[Pacemaker] [RFC] [Patch] DC node preferences (dc-priority)

Andrew Beekhof andrew at beekhof.net
Sun May 6 07:45:09 EDT 2012


On Thu, May 3, 2012 at 5:38 PM, Lars Ellenberg
<lars.ellenberg at linbit.com> wrote:
>
> People sometimes think they have a use case
> for influencing which node will be the DC.

Agreed :-)

>
> Sometimes it is latency (certain cli commands work faster
> when done on the DC),

Config changes can be run against any node, there is no reason to go
to the one on the DC.

> sometimes they add a "mostly quorum"
> node which may be not quite up to the task of being DC.
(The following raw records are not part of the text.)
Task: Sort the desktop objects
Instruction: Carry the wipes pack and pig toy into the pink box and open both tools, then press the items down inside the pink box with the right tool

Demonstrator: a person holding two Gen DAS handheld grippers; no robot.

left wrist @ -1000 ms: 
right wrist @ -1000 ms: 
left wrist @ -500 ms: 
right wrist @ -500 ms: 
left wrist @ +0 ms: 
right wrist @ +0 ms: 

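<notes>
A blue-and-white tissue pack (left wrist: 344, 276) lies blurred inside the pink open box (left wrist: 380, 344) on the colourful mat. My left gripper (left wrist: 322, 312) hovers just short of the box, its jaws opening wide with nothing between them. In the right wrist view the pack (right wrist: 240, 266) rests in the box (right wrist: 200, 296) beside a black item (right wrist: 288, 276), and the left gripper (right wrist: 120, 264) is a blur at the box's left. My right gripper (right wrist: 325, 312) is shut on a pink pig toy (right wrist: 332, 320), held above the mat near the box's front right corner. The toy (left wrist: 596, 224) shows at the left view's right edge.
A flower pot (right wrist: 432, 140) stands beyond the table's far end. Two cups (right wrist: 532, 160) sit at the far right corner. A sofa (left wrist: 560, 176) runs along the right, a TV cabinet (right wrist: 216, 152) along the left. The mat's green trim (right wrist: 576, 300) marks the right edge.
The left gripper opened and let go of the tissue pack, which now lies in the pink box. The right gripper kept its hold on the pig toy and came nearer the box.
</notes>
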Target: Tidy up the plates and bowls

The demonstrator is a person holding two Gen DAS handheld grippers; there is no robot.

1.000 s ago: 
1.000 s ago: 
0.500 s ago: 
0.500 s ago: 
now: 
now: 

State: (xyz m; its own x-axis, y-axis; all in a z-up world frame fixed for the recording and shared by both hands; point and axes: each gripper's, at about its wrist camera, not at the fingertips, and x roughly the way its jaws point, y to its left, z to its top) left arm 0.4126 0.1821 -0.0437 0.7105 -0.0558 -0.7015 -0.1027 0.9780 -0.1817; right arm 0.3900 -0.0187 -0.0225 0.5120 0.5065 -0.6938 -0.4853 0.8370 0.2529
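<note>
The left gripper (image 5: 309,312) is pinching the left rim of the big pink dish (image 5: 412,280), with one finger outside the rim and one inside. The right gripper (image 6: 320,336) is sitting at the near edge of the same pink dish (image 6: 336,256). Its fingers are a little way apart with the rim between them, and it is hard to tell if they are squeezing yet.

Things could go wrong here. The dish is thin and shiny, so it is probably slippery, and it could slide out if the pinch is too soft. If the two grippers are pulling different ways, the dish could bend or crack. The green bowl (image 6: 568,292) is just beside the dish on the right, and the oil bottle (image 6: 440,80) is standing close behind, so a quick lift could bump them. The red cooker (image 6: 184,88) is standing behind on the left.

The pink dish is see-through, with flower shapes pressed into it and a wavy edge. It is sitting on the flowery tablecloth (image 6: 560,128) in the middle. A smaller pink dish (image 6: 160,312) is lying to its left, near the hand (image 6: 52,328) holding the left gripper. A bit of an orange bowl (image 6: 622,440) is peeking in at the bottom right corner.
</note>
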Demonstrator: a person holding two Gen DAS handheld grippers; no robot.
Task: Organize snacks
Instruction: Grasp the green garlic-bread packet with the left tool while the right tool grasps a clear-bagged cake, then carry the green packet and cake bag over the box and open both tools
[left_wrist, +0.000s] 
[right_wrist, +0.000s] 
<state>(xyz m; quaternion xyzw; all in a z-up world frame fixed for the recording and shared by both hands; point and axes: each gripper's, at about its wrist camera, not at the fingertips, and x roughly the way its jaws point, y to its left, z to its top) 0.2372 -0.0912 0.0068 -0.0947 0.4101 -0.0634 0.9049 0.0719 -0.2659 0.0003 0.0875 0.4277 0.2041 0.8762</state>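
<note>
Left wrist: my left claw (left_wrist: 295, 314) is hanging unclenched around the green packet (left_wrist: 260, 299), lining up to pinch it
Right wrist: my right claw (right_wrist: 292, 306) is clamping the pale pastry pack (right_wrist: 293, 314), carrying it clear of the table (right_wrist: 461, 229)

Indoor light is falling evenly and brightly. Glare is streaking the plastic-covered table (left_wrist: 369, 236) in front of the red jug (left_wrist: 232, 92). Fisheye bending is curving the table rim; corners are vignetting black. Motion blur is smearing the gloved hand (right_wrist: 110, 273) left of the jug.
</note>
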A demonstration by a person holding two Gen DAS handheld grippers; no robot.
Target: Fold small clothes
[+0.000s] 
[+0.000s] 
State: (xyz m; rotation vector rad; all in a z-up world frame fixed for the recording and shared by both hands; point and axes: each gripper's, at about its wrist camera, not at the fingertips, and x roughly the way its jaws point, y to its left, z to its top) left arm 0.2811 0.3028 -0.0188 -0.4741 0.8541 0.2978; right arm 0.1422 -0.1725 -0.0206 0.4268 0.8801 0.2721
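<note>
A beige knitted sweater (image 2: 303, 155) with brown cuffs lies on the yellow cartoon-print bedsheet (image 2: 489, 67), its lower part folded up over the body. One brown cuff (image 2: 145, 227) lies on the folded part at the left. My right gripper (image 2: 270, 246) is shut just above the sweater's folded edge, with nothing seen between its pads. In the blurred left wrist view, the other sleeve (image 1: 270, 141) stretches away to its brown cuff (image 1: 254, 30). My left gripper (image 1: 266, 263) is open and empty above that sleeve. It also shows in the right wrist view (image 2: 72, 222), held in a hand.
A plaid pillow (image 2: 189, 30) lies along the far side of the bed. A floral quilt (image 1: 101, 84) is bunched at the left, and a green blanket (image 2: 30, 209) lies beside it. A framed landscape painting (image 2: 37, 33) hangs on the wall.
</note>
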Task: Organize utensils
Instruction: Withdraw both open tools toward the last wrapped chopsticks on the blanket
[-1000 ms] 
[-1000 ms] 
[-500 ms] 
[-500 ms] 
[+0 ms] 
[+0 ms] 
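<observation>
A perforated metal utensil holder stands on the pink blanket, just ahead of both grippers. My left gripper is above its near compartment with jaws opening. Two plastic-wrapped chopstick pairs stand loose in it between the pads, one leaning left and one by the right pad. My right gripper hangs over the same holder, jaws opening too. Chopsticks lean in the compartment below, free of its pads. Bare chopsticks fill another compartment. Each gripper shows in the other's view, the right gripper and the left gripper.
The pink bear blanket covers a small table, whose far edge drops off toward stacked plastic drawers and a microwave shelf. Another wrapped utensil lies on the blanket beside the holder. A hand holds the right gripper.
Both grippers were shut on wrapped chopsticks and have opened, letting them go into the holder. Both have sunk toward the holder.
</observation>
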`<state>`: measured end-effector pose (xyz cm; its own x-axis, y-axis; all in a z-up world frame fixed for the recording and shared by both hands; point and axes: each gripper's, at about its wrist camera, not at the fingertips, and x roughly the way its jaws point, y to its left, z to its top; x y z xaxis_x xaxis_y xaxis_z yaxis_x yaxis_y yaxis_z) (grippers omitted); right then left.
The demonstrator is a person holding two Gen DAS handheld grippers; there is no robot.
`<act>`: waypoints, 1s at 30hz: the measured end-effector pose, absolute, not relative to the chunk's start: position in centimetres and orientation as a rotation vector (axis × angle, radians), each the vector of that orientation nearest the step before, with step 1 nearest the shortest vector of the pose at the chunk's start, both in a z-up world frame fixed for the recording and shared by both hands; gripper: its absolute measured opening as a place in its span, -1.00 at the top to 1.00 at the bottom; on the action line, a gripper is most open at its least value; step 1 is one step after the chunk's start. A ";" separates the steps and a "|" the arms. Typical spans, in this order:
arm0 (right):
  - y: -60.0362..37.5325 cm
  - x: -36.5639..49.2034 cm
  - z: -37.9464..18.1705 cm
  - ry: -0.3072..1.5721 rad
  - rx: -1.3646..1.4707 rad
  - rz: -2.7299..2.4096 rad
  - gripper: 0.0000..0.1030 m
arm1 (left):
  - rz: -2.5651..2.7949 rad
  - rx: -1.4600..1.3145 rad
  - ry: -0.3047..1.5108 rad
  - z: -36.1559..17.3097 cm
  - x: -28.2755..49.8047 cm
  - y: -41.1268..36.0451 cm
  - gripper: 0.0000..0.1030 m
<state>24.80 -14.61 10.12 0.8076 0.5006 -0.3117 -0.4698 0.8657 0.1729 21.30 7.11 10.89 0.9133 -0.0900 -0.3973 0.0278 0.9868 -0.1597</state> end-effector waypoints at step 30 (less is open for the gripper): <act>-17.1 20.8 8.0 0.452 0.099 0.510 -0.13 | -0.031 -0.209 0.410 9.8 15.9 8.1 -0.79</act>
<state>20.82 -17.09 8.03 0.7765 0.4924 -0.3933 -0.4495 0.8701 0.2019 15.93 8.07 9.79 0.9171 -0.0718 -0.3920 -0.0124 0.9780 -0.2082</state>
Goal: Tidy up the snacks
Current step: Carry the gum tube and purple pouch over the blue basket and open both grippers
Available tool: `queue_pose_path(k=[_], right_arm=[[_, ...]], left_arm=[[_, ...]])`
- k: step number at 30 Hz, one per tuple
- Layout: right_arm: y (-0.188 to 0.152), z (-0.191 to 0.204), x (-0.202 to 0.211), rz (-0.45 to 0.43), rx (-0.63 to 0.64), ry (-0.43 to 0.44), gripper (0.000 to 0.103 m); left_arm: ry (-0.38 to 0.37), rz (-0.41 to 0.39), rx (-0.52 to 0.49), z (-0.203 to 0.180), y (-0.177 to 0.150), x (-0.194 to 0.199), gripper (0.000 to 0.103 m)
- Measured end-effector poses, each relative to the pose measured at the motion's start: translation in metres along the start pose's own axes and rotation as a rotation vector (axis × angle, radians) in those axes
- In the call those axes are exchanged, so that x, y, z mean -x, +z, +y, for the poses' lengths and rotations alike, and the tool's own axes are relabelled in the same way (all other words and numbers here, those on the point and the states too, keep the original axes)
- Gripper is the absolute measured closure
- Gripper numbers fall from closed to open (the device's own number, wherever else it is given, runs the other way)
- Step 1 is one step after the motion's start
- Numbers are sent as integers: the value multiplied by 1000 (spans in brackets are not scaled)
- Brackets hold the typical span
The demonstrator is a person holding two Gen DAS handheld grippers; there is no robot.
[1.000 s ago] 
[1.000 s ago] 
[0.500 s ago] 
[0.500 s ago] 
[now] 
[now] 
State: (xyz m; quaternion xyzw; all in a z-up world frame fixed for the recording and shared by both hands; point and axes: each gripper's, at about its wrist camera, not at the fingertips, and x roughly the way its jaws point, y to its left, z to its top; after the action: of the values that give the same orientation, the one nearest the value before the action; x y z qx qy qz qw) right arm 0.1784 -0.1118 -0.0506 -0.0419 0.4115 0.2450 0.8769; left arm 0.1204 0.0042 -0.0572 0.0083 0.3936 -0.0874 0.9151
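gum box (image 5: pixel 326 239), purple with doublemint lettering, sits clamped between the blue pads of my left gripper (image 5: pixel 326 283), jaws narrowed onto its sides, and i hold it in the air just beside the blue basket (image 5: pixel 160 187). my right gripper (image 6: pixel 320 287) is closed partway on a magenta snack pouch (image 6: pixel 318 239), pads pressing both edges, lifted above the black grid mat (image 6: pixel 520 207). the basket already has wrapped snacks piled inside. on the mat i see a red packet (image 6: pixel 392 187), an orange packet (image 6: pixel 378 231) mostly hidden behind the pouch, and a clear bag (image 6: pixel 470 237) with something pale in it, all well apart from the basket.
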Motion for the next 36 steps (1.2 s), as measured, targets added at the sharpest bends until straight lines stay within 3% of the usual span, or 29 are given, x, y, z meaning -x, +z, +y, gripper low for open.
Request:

I'm not sure I buy that.  Most of the load would comes from the
resources themselves.

> Prohibiting a node from becoming DC completely would
> mean it can not even be cleanly shutdown (with 1.0.x, no MCP),
> or act on its own resources for certain no-quorum policies.
>
> So here is a patch I have been asked to present for discussion,

May one ask where it originated?

> against Pacemaker 1.0, that introduces a "dc-prio" configuration
> parameter, which will add some skew to the election algorithm.
>
>
> Open questions:
>  * does it make sense at all?

Doubtful :-)

>
>  * election algorithm compatibility, stability:
>   will the election be correct if some nodes have this patch,
>   and some don't ?

Unlikely, but you could easily make it so by placing it after the
version check (and bumping said version in the patch)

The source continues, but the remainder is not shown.